As for the Freudian aspect, we never see it within the game, but it’s implied once Alan falls into Jumanji that a good deal of his life is taken up by resisting becoming prey to a skilled hunter — who seems to be the one part of the game adult-Alan is still afraid of. When said hunter finally exits the game (which the game announces with the horrifying riddle: “A hunter from the darkest wild makes you feel just like a child”) and begins shooting up a discount superstore (of course), we see that beneath his turn-of-the-century ‘stache and pith helmet, he has the same face as Alan’s father. Persistently hunted and haunted by his father’s image, Alan has trouble not perpetuating a legacy of masculine repression, scolding the kid who conjured him from the game for not “being a man.” When he realizes what he sounds like, he makes a corrective self-deprecating joke: “26 years in the deepest darkest jungle, and I still became my father.”

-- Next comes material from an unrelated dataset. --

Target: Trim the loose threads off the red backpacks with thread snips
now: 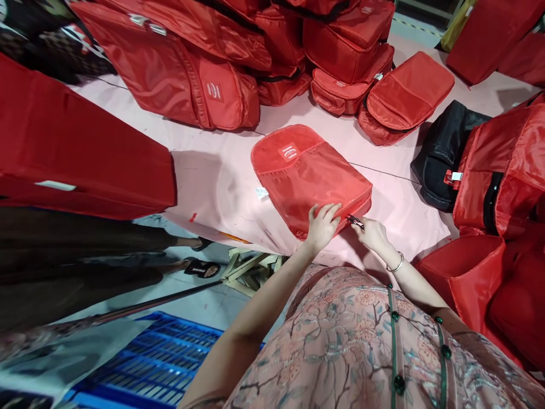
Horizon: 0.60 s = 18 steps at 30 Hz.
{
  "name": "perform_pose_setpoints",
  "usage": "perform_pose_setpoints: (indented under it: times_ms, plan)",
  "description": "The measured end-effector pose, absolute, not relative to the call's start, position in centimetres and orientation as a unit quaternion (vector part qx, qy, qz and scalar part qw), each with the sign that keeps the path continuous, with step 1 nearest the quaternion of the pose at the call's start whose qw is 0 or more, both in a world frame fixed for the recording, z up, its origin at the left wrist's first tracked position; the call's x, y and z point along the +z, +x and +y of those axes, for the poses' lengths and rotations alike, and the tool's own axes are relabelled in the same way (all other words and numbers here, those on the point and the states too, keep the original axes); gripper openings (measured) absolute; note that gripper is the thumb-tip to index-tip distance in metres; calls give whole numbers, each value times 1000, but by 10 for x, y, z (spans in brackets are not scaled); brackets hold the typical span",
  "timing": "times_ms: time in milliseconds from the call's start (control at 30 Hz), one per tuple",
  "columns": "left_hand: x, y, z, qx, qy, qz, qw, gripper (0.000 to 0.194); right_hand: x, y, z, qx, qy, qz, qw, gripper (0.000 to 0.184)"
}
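Note:
A flat red fabric bag (309, 173) with a white logo patch lies on the pink table cover (213, 170) in front of me. My left hand (322, 226) presses on the bag's near corner, fingers curled over its edge. Just to its right, my right hand (372, 234) is closed on a small dark tool, probably thread snips (354, 221), whose tip touches the bag's near edge. A bangle is on my right wrist.
Piles of red bags (204, 74) fill the table's far side, with more at the right (502, 170) beside a black bag (443, 150). A large red bag (76, 147) sits left. Below are another person's sandalled feet (204, 264), a wooden frame and a blue plastic pallet (162, 358).

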<state>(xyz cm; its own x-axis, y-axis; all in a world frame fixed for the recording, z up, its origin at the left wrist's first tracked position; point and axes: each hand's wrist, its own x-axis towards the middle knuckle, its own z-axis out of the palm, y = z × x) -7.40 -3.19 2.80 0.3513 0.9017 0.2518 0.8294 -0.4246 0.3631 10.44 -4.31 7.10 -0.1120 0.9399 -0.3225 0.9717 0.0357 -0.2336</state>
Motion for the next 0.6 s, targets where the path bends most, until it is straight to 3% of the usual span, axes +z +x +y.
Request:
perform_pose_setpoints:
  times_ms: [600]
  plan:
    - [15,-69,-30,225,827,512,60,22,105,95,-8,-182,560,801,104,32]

There’s no reason for Jumanji to return, but for the fact that, like the odious plank of wood on which this film is based, Hollywood’s favorite game is to spit out bits of the past. The movie was a great display of Robin Williams’ charm and versatility, as well as an inventive horror movie for kids, all set against a pointed subplot about American deindustrialization. The next film might well update the original by reformatting the game scenario for the digital age. There’s certainly plenty to mine there. But it’s just as (if not more) likely that the deindustrialization subplot — which wasn’t present in the children’s book on which Jumanji was based — won’t be a part of the new movie. We don’t know yet whether Jake Kasdan’s Jumanji will be the next fun, fearful, and thoughtful kids’ movie, so for now, why not look back to the sweet, ambitious, tonally bizarre, socially (somewhat) insightful thing that the original was?